--- YOUR ASSIGNMENT ---
Transcribe, word for word and without additions, each line below from the one containing "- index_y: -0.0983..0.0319" through the one containing "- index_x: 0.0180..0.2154", both ends included.

--- SUPPLIED MATERIAL ---
====

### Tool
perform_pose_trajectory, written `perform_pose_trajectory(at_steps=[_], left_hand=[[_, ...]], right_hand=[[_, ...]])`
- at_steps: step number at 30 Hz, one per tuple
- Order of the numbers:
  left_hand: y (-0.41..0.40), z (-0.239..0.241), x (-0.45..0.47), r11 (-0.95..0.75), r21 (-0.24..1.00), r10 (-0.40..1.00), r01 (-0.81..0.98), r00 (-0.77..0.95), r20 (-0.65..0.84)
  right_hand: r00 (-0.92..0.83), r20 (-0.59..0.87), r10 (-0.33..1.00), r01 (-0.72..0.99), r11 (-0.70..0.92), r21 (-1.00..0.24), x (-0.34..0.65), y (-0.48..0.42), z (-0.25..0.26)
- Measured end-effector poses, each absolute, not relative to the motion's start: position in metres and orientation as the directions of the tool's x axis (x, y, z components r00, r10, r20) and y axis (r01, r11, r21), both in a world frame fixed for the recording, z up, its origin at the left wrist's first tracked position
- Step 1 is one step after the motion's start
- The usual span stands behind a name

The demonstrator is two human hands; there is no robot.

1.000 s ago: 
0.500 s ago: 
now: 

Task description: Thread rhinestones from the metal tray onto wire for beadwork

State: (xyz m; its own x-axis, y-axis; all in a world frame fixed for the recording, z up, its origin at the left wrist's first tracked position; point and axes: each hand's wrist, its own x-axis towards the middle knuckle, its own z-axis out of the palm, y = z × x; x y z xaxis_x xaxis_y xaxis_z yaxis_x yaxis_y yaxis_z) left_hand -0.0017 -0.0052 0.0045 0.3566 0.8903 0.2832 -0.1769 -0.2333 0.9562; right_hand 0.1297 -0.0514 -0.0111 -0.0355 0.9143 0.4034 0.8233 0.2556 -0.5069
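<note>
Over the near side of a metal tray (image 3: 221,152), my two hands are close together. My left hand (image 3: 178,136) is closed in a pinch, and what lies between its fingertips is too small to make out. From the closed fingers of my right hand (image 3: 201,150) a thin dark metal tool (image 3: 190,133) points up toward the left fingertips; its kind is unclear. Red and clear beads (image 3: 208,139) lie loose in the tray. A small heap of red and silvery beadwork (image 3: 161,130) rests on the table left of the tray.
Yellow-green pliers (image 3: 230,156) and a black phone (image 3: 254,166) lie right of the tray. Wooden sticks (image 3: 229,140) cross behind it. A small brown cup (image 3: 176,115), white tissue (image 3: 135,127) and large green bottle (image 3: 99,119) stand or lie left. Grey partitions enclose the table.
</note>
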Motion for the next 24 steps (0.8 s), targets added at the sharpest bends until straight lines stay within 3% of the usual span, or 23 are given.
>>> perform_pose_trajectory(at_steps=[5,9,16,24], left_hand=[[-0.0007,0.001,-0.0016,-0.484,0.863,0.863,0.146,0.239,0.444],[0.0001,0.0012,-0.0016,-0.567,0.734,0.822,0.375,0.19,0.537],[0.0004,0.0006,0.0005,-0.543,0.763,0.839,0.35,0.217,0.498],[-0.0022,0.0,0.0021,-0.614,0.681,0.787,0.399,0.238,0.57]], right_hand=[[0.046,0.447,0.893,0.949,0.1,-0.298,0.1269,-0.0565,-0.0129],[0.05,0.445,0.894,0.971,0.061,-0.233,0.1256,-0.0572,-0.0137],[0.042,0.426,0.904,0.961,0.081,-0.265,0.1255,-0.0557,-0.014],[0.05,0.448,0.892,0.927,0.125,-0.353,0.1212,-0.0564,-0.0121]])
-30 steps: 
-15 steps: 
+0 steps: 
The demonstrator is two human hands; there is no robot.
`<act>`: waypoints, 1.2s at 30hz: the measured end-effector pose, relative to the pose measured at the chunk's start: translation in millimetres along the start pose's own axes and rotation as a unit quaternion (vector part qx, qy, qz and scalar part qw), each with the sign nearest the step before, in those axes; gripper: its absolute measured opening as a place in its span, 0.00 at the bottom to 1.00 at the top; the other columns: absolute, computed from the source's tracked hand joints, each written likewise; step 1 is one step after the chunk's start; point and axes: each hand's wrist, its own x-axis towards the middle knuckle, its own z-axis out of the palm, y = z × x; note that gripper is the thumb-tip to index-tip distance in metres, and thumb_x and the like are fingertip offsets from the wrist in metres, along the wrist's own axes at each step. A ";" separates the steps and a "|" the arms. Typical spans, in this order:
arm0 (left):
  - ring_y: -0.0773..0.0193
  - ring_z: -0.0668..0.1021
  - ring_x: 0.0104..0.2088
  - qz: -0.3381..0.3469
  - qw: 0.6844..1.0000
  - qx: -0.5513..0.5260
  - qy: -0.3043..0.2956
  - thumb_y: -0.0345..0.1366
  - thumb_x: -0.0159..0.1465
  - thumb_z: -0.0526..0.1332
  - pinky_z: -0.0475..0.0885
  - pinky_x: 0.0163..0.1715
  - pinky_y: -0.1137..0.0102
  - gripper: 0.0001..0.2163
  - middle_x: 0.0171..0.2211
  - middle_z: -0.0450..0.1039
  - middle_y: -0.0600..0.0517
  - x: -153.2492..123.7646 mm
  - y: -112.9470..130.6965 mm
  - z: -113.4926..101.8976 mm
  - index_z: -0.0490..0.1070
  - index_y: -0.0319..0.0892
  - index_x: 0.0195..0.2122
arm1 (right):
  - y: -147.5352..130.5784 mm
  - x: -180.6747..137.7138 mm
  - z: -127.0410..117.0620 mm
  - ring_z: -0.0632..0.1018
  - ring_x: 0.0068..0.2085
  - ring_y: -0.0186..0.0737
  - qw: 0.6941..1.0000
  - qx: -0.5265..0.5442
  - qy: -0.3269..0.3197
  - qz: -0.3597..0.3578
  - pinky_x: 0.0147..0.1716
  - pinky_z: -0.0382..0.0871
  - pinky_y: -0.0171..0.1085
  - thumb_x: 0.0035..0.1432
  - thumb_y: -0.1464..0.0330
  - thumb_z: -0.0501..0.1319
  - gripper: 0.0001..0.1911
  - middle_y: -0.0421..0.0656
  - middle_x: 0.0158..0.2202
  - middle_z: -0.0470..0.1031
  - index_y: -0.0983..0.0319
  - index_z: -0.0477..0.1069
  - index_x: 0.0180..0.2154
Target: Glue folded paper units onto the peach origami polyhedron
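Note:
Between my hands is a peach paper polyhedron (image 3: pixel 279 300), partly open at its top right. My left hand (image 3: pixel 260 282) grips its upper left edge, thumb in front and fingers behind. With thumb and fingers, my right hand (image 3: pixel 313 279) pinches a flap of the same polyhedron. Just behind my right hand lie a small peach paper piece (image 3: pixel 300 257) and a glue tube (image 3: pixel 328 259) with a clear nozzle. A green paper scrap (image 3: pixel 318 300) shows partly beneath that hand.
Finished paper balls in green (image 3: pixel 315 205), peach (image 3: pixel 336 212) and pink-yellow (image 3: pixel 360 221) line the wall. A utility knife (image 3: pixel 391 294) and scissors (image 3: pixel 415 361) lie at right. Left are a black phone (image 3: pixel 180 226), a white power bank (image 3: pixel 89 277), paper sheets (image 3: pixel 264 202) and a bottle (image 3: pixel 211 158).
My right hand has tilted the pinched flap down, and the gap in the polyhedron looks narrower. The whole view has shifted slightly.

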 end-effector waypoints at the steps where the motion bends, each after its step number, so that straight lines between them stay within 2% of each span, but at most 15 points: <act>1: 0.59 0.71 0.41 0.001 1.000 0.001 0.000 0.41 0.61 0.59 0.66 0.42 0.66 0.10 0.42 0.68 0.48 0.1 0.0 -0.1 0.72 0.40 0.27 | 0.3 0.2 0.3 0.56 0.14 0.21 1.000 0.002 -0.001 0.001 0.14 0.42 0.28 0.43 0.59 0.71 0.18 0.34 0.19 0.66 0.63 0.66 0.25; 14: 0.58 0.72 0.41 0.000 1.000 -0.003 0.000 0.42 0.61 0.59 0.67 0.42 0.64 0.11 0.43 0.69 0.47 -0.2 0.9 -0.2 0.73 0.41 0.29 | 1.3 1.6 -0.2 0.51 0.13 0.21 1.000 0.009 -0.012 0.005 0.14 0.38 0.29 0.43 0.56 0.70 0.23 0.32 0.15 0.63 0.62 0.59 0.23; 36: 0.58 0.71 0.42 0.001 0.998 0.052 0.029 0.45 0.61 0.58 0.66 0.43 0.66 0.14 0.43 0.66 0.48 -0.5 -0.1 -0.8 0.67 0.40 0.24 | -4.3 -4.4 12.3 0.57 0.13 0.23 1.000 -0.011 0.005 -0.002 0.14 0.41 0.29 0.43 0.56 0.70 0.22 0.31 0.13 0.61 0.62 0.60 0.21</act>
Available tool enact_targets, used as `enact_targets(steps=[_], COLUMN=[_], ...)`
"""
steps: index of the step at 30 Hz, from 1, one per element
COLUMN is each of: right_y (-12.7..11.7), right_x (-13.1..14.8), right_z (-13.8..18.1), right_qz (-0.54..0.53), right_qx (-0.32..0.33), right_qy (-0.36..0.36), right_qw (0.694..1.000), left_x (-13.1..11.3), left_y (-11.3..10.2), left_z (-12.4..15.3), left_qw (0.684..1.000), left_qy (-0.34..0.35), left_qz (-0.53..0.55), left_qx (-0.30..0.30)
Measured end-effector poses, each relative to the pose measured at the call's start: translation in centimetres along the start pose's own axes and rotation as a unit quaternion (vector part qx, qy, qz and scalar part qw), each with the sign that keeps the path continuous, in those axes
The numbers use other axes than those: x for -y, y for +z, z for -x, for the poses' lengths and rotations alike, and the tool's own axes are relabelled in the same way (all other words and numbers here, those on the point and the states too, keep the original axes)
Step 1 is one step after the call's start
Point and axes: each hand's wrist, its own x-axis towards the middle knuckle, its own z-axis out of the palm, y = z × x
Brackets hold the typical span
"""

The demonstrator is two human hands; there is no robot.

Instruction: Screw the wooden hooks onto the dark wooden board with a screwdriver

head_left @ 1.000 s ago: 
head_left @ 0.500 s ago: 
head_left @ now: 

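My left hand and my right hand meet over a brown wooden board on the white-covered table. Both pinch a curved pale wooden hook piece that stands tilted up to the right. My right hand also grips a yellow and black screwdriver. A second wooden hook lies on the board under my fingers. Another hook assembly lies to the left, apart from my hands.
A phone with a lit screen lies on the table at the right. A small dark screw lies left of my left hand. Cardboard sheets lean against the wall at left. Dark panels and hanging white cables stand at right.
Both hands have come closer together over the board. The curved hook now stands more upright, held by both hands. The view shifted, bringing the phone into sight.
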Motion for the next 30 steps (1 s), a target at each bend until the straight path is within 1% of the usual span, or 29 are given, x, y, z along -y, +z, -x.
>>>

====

--- PROBLEM SOLUTION ---
  - index_y: -0.0983..0.0319
  - index_z: -0.0477..0.1069
  - index_x: 0.0180..0.2154

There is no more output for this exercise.